### [Problem requirements]
Using the listing below, select the lines with the word "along" and copy them.

The data: Begin

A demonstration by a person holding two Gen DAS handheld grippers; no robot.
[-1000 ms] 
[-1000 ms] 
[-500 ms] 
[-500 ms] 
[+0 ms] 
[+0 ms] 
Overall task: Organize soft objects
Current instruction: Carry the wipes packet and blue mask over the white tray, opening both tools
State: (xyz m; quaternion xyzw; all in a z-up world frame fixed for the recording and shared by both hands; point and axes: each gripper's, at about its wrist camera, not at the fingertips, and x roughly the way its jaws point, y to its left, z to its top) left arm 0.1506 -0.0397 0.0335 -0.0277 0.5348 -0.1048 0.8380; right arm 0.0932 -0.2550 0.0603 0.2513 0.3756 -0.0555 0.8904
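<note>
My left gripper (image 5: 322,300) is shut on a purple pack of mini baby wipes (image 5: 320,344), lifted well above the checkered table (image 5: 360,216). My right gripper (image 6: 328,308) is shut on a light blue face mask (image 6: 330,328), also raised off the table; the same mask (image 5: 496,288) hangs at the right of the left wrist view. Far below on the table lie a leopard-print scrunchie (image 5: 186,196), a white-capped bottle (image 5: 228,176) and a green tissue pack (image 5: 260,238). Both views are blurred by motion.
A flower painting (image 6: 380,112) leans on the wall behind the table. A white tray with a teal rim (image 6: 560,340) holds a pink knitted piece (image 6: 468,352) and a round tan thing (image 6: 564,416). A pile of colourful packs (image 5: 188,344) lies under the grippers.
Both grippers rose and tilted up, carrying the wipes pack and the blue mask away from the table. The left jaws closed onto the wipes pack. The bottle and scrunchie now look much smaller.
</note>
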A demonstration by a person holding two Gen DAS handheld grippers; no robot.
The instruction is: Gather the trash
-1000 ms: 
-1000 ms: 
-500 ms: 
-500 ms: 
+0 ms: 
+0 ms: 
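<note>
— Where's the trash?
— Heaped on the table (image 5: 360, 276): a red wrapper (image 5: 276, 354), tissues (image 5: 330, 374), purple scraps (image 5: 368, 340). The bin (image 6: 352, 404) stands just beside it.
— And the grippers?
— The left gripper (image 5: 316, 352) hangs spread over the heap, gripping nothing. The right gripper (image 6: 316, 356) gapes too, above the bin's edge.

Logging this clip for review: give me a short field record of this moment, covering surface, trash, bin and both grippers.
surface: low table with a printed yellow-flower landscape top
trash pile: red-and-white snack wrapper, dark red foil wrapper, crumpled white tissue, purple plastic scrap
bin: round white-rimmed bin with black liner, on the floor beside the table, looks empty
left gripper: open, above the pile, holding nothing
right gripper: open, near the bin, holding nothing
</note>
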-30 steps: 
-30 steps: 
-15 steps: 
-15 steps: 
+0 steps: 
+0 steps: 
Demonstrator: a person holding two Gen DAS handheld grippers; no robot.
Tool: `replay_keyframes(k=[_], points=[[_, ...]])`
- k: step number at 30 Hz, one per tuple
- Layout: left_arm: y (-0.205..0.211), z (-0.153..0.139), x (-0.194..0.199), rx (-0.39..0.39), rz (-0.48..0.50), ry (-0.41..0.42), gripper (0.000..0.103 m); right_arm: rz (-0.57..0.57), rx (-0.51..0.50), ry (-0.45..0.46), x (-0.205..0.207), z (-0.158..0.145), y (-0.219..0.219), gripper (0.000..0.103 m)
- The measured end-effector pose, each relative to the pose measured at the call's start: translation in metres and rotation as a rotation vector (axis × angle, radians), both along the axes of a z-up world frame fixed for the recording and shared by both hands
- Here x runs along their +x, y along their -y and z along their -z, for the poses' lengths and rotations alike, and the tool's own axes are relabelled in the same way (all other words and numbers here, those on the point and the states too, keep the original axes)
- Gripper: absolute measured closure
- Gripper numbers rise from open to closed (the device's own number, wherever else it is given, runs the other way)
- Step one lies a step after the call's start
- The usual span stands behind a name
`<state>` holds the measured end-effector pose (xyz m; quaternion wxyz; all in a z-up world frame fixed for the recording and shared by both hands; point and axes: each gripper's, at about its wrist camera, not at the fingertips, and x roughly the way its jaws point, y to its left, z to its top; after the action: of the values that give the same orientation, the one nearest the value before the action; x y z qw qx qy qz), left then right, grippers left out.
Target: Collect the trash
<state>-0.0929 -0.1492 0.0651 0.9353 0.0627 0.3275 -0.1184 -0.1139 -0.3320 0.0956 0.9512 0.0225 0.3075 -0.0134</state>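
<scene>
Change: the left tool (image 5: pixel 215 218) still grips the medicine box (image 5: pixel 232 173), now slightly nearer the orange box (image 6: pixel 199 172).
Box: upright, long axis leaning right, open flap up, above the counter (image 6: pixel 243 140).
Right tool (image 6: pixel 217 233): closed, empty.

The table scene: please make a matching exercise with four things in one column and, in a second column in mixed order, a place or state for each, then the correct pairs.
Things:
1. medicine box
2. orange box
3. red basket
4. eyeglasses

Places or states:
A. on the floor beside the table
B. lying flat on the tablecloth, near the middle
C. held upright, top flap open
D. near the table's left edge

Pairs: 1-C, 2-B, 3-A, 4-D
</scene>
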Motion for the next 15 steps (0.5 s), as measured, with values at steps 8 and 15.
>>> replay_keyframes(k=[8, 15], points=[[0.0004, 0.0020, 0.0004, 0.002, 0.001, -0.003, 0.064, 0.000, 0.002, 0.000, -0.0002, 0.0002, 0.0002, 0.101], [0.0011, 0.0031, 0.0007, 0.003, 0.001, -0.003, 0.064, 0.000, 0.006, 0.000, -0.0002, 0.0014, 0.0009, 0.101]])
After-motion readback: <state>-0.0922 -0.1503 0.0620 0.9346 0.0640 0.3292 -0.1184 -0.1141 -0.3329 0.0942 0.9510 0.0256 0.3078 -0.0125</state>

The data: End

### [Result]
- The measured end-effector pose, each relative to the pose measured at the call's start: translation in metres and rotation as a rotation vector (axis × angle, radians), both along the axes of a z-up world frame fixed for the recording and shared by both hands
- Here x runs along their +x, y along their -y and z along their -z, for the poses' lengths and rotations alike, and the tool's own axes are relabelled in the same way (all other words and numbers here, those on the point and the states too, keep the original axes)

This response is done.